As general manager of the Oxford University Press for 25 years, he turned the world’s leading academic publishing house from being a retail outlet for works of British scholars to one that sponsored Indian poets, playwrights and academicians: Many of our leading men of letters of today owe their standing in the literary world to him. He never bothered to calculate what he would get out of publishing a book. This is borne out by his last venture. I can take any bet that not more than one out of 100 educated Indians would have heard of Frederick Wilson.
He came from a lower-middle class family of Yorkshire and joined the East India Company as a common soldier. The Indian food and climate did not suit him. He went back to England and was discharged as unfit for military service. He returned to India and settled down in village Harsil in Tehri Garhwal on the pilgrim route to Gangotri where the Ganga take its birth. He started off as a shikari and a taxidermist.
He shot bears, wild goats, deer of different varieties notably musk for its musk pod, pheasants, partridges — everything he could eat or reproduce in stuffed form to sell as mementos. He made enough to live a spartan life. But he also studied the habits of birds and animals he killed, wrote about them and kept up correspondence with AO Hume, ICS, founder of the Indian National Congress and a noted ornithologist. Besides these preoccupations he had a roving eye for Garhwali girls. He paid off a man to let him have his wife, treated her as his own, and sired three sons off her: Two took after him and were goras; one Nathaniel took after his mother, was dark-skinned and got lucrative contracts to supply timber, much in demand for laying railway tracks in the plains. He decimated whole forests of Deodar and Sal, floated them down the Ganga to Hardwar and beyond. He became a rich man and built himself a palatial house and other properties in Mussorie and Dehradun. He continued to have Garhwali concubines and mistresses and sire children through them. His progeny can still be found in Uttaranchal. Wilson alias Wulson Sahib died on July 5, 1883. He sleeps in peace with one of his lady companions in a Christian cemetery in Mussoorie.
DC Kala who had earlier published a book on Jim Corbett (also published by Ravi Dayal) has done his homework. Though at times repetitive and with tedious details, he has produced a book which is a must for every library in India and in homes of people interested in the flora and fauna of the Himalayas and sahib log of those times.

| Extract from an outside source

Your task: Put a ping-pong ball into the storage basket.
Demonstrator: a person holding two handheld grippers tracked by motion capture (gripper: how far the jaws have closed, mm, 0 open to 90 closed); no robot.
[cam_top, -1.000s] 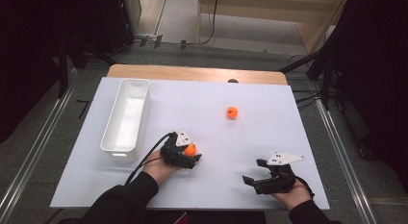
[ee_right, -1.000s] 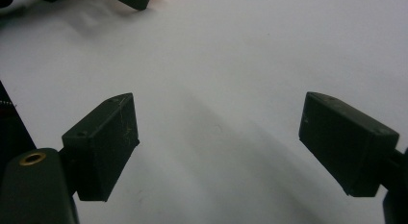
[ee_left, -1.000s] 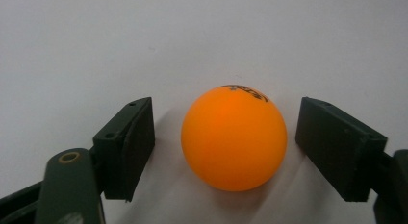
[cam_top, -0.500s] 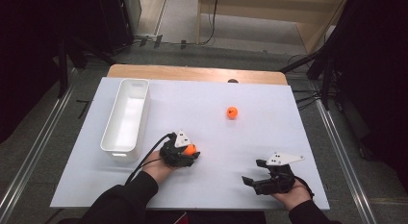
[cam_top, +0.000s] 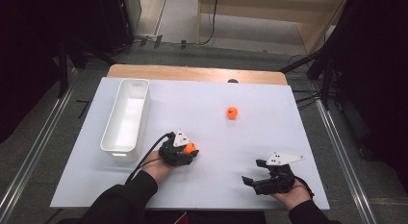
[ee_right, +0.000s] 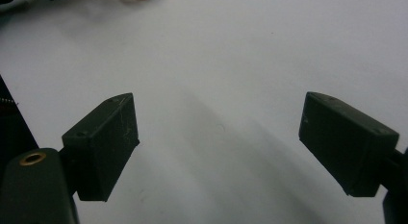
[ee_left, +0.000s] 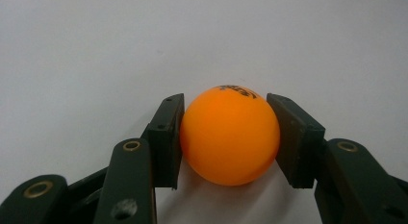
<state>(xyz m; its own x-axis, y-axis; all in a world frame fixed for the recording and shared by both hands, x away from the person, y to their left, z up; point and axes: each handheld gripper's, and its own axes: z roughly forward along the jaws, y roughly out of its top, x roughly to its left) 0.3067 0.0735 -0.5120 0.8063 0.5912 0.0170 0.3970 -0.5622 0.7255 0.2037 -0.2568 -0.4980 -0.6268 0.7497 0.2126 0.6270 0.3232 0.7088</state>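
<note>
left tongs (ee_left: 225,137) closed on one of two orange balls (ee_left: 230,135).

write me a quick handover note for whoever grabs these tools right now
Left tool: jaws have just closed on an orange ball, which sits on the white table just right of the white bin.
Right tool: open, nothing between its jaws, near the table's front right.
Second orange ball: loose, mid-table, farther back.
Done: first ball gripped, not yet lifted.
Left: probably both balls go into the bin, which looks empty.
</note>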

Juvenile jottings (Answers written in schools exams):
1) A vibration is a motion that cannot make up its mind which way it wants to go.
2) When you breathe, you inspire. When you do not breathe, you expire.
3) Cyanide is so poisonous that one drop of it on a dog’s tongue will kill the strongest man.
4) The body consists of three parts — the brainium, the borax and the abominable cavity. The brainium contains the brain, the borax contains the heart and lungs and the abominable cavity contains the bowels of which there are five — a, e, i, o & u.